● **WHAT TO DO**: Print the data below again in full, exactly as it stands, with no images.
◆ ◆ ◆ ◆
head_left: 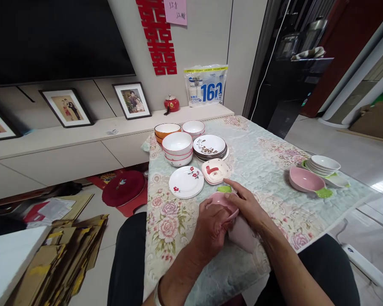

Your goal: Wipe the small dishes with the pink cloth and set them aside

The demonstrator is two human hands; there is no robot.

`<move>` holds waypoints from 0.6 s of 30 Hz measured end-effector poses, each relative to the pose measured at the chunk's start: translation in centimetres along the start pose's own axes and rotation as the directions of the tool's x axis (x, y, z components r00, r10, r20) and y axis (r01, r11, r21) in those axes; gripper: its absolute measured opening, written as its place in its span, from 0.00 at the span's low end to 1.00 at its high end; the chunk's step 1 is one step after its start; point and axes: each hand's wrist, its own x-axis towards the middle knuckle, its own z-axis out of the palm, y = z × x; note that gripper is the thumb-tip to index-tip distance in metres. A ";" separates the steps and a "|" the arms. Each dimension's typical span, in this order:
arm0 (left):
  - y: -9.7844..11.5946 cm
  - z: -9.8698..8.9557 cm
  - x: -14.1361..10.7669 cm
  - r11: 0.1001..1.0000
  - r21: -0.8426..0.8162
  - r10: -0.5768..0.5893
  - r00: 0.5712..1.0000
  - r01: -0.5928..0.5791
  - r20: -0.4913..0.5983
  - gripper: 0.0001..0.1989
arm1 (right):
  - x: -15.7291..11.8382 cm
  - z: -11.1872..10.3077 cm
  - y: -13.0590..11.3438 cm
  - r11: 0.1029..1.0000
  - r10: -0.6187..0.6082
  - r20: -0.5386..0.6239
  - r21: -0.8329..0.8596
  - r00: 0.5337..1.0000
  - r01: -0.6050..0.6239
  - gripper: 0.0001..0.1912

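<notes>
A small pink bowl [219, 198] with a green leaf-shaped handle [224, 188] is between my hands at the table's near edge. My left hand [212, 225] is closed at the bowl's near left rim, its curled fingers partly over the inside. My right hand [246, 205] grips the right rim, with the thumb at the inner edge and the fingers along the outside. A pale pink cloth [243, 234] hangs below the bowl, between my hands; which hand holds it is hidden. Just beyond lie squarish patterned dishes [215, 171] and white plates with red flowers [186, 182].
Stacked white bowls [178, 146], orange bowls [167, 129] and brown-flowered plates [209, 145] stand farther back. At the right are another pink bowl [306, 180] and a stack of small white dishes [324, 163]. Flattened cardboard [60, 255] lies on the floor at left.
</notes>
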 end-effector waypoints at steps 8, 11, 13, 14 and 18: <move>-0.4 0.4 -0.1 0.986 0.158 0.078 0.978 -0.048 -0.194 0.11 | 0.2 0.6 1.2 0.960 -0.102 -0.054 -0.266 0.993 0.084 0.28; -0.4 0.7 -0.1 0.995 0.097 0.012 0.952 0.018 -0.307 0.24 | 0.1 0.9 1.1 0.912 -0.084 -0.089 -0.409 0.993 0.040 0.28; -0.3 0.8 -0.1 0.997 -0.009 -0.072 0.955 0.072 -0.289 0.39 | 0.0 0.9 1.0 0.876 -0.082 -0.110 -0.481 0.991 0.019 0.28; -0.3 0.8 -0.1 0.989 -0.108 -0.130 0.959 0.106 -0.252 0.43 | 0.0 0.9 0.9 0.861 -0.086 -0.118 -0.508 0.989 0.014 0.28; -0.6 0.9 -0.1 0.807 -0.543 -0.357 0.924 0.232 -0.136 0.45 | -0.1 1.1 0.7 0.830 -0.097 -0.108 -0.557 0.989 0.021 0.28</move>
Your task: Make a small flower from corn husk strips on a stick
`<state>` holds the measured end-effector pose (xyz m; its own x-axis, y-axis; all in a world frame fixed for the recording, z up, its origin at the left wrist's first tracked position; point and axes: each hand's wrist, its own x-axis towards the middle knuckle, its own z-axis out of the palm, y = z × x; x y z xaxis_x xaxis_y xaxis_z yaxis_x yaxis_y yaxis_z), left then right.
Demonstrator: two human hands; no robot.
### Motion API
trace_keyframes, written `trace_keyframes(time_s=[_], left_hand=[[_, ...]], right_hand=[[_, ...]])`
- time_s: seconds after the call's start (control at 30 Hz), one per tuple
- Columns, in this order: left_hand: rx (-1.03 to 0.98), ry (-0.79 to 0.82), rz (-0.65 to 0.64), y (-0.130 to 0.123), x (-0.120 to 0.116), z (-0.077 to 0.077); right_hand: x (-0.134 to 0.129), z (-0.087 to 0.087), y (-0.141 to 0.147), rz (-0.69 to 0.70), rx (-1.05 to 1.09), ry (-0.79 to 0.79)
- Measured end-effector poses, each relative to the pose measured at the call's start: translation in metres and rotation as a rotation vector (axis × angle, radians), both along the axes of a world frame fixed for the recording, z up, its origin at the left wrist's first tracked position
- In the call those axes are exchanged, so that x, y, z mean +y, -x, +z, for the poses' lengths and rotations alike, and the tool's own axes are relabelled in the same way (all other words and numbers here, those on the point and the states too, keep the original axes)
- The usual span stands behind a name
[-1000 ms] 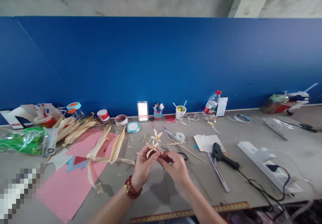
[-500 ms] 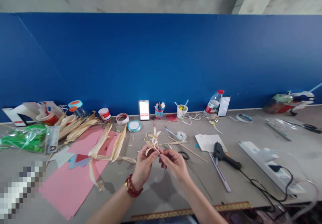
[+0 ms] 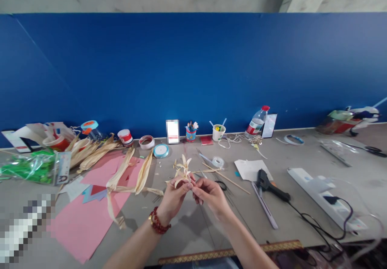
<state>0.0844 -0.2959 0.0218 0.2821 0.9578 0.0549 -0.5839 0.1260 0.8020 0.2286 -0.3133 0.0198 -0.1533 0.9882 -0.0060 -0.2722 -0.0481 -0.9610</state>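
A cream flower of dried corn husk [image 3: 185, 164] with pointed petals rises above my fingertips. My left hand [image 3: 175, 198], wearing a red bead bracelet, is closed on the flower's base, thumb and forefinger pinched. Close against it, my right hand [image 3: 213, 198] pinches at the same spot, just under the petals. From between the hands a thin dark wire [image 3: 208, 225] slants down; fingers hide where it meets the flower. Just beyond the right hand lie scissors [image 3: 222, 185], a thin wooden stick [image 3: 232, 181] and several loose wires.
Pink paper [image 3: 87, 228] and corn husks [image 3: 142, 176] lie to the left. At right are a glue gun [image 3: 269, 186] with its cord, and a white power strip [image 3: 314, 196]. Cups, tape rolls and a bottle [image 3: 256, 124] line the blue partition [image 3: 193, 67].
The flower has tilted slightly left, and the curved petal by my left thumb has turned. The wire below has swung to the right. Both hands keep their pinch.
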Motion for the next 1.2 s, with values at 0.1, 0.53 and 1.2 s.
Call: trace_keyframes(time_s=[0.1,0.53,1.2], left_hand=[[-0.001,-0.016,-0.034,0.001,0.000,0.000],[-0.039,0.004,0.056,0.000,0.003,-0.015],[0.165,-0.015,0.226,-0.001,0.006,-0.023]], right_hand=[[0.000,-0.002,0.000,-0.004,0.003,0.010],[-0.001,-0.007,0.003,-0.009,0.071,0.041],[-0.003,0.012,-0.004,-0.311,-0.546,-0.651]])
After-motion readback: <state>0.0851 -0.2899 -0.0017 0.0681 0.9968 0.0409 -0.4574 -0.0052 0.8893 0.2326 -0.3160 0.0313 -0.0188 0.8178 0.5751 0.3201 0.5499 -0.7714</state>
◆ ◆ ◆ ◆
● **RESPONSE TO THE EXERCISE**:
head_left: 

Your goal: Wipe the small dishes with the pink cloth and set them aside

The demonstrator is two human hands; there is no robot.

`<move>` holds waypoints from 0.6 s of 30 Hz measured end-effector poses, each relative to the pose measured at the chunk's start: translation in centimetres along the start pose's own axes and rotation as the directions of the tool's x axis (x, y, z components r00, r10, r20) and y axis (r01, r11, r21) in those axes; gripper: its absolute measured opening, written as its place in its span, from 0.00 at the span's low end to 1.00 at its high end; the chunk's step 1 is one step after its start; point and axes: each hand's wrist, its own x-axis towards the middle knuckle, its own z-axis out of the palm, y = z × x; note that gripper is the thumb-tip to index-tip distance in metres. A ";" separates the steps and a "|" the arms. Each dimension's typical span, in this order:
arm0 (left):
  - y: -9.7844..11.5946 cm
  - z: -9.8698..8.9557 cm
  - x: -14.1361..10.7669 cm
  - r11: 0.1001..1.0000
  - r21: -0.8426..0.8162
  - r10: -0.5768..0.5893
  - r00: 0.5712..1.0000
  - r01: -0.5928..0.5791
  - r20: -0.4913..0.5983
  - gripper: 0.0001..0.1989
arm1 (right):
  - x: -15.7291..11.8382 cm
  - z: -11.1872..10.3077 cm
  - y: -13.0590..11.3438 cm
  - r11: 0.1029..1.0000
  - r10: -0.6187..0.6082
  - r20: -0.5386..0.6239
  - r21: -0.8329..0.8596
  - r00: 0.5337..1.0000
  - r01: -0.6050..0.6239
  - gripper: 0.0001..0.1912

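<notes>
A small pink bowl [219, 198] with a green leaf-shaped handle [224, 188] is between my hands at the table's near edge. My left hand [212, 225] is closed at the bowl's near left rim, its curled fingers partly over the inside. My right hand [246, 205] grips the right rim, with the thumb at the inner edge and the fingers along the outside. A pale pink cloth [243, 234] hangs below the bowl, between my hands; which hand holds it is hidden. Just beyond lie squarish patterned dishes [215, 171] and white plates with red flowers [186, 182].
Stacked white bowls [178, 146], orange bowls [167, 129] and brown-flowered plates [209, 145] stand farther back. At the right are another pink bowl [306, 180] and a stack of small white dishes [324, 163]. Flattened cardboard [60, 255] lies on the floor at left.
</notes>
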 end-effector waypoints at steps 8, 11, 13, 14 and 18: <move>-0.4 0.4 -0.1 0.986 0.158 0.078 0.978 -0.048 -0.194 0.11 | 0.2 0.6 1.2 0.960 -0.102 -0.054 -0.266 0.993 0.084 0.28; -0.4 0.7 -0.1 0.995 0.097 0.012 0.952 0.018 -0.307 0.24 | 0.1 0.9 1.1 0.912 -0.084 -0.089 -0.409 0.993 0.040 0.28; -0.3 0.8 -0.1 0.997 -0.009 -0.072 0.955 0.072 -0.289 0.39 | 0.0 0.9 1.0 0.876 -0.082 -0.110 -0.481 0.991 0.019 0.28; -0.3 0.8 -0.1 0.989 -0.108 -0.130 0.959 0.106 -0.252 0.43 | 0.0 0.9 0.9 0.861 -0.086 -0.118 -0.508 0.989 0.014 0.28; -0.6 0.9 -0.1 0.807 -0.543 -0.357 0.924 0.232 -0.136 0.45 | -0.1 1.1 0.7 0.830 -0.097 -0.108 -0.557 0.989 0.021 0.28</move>
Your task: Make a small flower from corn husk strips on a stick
`<state>` holds the measured end-effector pose (xyz m; its own x-axis, y-axis; all in a world frame fixed for the recording, z up, its origin at the left wrist's first tracked position; point and axes: each hand's wrist, its own x-axis towards the middle knuckle, its own z-axis out of the palm, y = z × x; x y z xaxis_x xaxis_y xaxis_z yaxis_x yaxis_y yaxis_z), left then right.
Demonstrator: two human hands; no robot.
### Motion API
trace_keyframes, written `trace_keyframes(time_s=[_], left_hand=[[_, ...]], right_hand=[[_, ...]])`
- time_s: seconds after the call's start (control at 30 Hz), one per tuple
- Columns, in this order: left_hand: rx (-1.03 to 0.98), ry (-0.79 to 0.82), rz (-0.65 to 0.64), y (-0.130 to 0.123), x (-0.120 to 0.116), z (-0.077 to 0.077); right_hand: x (-0.134 to 0.129), z (-0.087 to 0.087), y (-0.141 to 0.147), rz (-0.69 to 0.70), rx (-1.05 to 1.09), ry (-0.79 to 0.79)
- Measured end-effector poses, each relative to the pose measured at the call's start: translation in metres and rotation as a rotation vector (axis × angle, radians), both along the axes of a world frame fixed for the recording, z up, its origin at the left wrist's first tracked position
- In the call those axes are exchanged, so that x, y, z mean +y, -x, +z, for the poses' lengths and rotations alike, and the tool's own axes are relabelled in the same way (all other words and numbers here, those on the point and the states too, keep the original axes)
- The usual span stands behind a name
[-1000 ms] 
[-500 ms] 
[+0 ms] 
<state>0.0844 -0.2959 0.0218 0.2821 0.9578 0.0549 -0.5839 0.1260 0.8020 0.2286 -0.3133 0.0198 -0.1533 0.9882 -0.0060 -0.2722 -0.0481 -0.9610</state>
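A cream flower of dried corn husk [image 3: 185, 164] with pointed petals rises above my fingertips. My left hand [image 3: 175, 198], wearing a red bead bracelet, is closed on the flower's base, thumb and forefinger pinched. Close against it, my right hand [image 3: 213, 198] pinches at the same spot, just under the petals. From between the hands a thin dark wire [image 3: 208, 225] slants down; fingers hide where it meets the flower. Just beyond the right hand lie scissors [image 3: 222, 185], a thin wooden stick [image 3: 232, 181] and several loose wires.
Pink paper [image 3: 87, 228] and corn husks [image 3: 142, 176] lie to the left. At right are a glue gun [image 3: 269, 186] with its cord, and a white power strip [image 3: 314, 196]. Cups, tape rolls and a bottle [image 3: 256, 124] line the blue partition [image 3: 193, 67].
The flower has tilted slightly left, and the curved petal by my left thumb has turned. The wire below has swung to the right. Both hands keep their pinch.
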Motion for the next 1.2 s, with values at 0.1, 0.53 and 1.2 s.
Call: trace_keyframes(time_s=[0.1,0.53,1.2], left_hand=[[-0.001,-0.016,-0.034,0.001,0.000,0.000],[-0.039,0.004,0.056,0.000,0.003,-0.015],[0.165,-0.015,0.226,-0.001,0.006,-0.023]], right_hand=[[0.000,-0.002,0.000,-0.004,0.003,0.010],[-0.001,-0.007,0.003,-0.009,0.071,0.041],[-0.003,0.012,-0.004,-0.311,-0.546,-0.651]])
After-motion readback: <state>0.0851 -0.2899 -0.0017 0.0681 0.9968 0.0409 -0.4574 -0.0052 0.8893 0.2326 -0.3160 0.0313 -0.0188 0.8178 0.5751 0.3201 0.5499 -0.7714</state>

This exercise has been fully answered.